#### [Required action]
Only the lines from the one containing "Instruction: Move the" through the one containing "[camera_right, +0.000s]" should be printed, exactly as they appear below, with both ends included.
(Beginning of Records to use)
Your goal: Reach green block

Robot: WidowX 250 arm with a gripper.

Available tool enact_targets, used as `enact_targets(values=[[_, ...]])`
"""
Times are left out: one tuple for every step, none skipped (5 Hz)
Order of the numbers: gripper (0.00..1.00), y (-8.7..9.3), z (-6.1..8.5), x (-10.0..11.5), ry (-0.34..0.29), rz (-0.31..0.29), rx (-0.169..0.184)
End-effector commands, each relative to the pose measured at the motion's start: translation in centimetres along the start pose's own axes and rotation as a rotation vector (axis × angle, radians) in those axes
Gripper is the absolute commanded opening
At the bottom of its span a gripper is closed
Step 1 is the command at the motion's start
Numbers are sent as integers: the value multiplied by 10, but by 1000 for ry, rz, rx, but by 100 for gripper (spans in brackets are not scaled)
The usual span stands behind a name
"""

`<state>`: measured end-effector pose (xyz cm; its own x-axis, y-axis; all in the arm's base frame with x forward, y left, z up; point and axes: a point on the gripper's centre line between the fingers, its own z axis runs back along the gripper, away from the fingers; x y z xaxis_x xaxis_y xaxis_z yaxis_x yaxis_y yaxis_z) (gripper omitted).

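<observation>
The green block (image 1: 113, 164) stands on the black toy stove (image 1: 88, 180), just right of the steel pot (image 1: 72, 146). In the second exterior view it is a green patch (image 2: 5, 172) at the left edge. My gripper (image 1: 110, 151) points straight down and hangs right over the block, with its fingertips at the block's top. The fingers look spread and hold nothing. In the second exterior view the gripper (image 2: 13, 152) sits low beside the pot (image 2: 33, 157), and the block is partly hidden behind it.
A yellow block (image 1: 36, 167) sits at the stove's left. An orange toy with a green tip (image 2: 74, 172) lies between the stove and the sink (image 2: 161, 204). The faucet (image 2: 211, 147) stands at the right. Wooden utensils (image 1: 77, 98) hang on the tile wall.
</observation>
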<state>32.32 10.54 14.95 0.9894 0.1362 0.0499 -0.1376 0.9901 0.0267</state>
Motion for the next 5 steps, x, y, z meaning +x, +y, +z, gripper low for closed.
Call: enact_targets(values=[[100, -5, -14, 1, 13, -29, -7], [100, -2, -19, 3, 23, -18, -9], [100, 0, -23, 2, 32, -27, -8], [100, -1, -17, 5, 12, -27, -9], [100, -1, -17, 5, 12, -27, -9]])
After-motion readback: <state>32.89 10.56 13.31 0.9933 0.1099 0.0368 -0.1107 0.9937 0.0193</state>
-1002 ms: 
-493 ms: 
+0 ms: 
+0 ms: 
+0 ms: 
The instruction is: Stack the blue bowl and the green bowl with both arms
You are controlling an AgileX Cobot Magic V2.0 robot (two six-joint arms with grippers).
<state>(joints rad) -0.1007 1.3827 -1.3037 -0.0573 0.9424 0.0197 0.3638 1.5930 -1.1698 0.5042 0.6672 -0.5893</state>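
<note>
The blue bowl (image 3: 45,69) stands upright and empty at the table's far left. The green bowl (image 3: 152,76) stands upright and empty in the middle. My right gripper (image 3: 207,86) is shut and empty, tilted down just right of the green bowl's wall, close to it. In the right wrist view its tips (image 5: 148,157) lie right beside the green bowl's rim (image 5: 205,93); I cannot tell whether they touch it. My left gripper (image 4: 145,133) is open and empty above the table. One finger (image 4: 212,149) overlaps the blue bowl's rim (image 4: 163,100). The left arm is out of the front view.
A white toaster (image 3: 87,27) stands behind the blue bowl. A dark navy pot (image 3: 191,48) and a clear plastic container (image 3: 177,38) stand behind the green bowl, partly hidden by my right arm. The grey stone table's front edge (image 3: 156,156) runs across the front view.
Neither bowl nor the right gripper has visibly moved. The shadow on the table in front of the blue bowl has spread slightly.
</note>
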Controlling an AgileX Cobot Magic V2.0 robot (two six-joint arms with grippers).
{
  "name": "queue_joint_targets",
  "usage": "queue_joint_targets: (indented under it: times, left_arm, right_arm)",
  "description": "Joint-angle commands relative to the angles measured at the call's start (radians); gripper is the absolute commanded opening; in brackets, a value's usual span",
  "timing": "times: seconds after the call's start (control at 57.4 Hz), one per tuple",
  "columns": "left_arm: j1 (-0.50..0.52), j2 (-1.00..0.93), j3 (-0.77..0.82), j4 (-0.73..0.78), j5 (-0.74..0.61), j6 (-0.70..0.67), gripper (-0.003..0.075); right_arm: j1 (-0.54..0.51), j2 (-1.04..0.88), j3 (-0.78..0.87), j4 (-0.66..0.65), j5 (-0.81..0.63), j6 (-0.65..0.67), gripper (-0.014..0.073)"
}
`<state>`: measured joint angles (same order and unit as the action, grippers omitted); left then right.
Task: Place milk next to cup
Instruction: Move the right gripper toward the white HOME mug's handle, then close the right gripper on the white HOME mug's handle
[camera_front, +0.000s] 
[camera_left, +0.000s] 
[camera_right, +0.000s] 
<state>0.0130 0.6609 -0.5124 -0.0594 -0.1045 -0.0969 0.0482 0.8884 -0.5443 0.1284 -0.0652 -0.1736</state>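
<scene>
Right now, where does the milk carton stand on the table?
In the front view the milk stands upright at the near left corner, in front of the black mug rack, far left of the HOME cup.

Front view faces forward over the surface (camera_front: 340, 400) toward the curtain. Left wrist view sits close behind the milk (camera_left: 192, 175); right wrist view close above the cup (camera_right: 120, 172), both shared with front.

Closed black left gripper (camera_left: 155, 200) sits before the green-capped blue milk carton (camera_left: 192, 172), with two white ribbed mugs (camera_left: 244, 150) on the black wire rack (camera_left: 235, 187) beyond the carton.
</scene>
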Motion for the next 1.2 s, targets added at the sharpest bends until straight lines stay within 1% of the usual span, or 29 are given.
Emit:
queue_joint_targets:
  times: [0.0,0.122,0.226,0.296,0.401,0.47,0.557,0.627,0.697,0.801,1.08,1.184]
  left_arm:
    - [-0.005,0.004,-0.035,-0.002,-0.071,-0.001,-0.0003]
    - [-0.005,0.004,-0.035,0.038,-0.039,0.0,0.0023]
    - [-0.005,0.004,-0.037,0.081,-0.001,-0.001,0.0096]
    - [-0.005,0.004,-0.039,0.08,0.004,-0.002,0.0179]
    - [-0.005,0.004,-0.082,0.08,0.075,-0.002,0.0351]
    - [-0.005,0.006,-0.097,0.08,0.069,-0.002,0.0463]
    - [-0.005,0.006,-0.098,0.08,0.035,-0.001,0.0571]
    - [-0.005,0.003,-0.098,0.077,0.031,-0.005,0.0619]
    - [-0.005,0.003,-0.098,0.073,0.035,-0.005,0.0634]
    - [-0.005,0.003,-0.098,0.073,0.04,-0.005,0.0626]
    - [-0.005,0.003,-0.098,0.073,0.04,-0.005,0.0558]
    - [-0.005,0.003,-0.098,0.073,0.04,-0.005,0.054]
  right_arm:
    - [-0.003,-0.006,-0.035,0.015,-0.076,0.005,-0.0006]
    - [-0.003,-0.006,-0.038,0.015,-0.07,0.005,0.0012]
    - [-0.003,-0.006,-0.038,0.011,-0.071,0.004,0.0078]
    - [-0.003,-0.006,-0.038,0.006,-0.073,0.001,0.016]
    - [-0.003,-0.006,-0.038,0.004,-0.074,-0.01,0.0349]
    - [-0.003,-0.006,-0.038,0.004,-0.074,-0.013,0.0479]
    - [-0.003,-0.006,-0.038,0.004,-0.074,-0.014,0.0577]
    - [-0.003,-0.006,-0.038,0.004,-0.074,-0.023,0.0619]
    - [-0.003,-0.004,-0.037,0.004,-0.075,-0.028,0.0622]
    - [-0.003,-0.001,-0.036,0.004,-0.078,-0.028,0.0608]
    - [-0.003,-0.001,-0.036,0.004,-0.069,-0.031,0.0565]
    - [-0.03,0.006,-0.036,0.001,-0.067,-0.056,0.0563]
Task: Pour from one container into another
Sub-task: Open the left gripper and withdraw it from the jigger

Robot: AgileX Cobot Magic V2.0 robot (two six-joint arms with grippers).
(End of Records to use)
#### [Task answer]
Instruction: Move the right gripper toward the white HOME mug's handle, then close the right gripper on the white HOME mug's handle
[camera_front, +0.000s] 
[camera_left, +0.000s] 
[camera_right, +0.000s] 

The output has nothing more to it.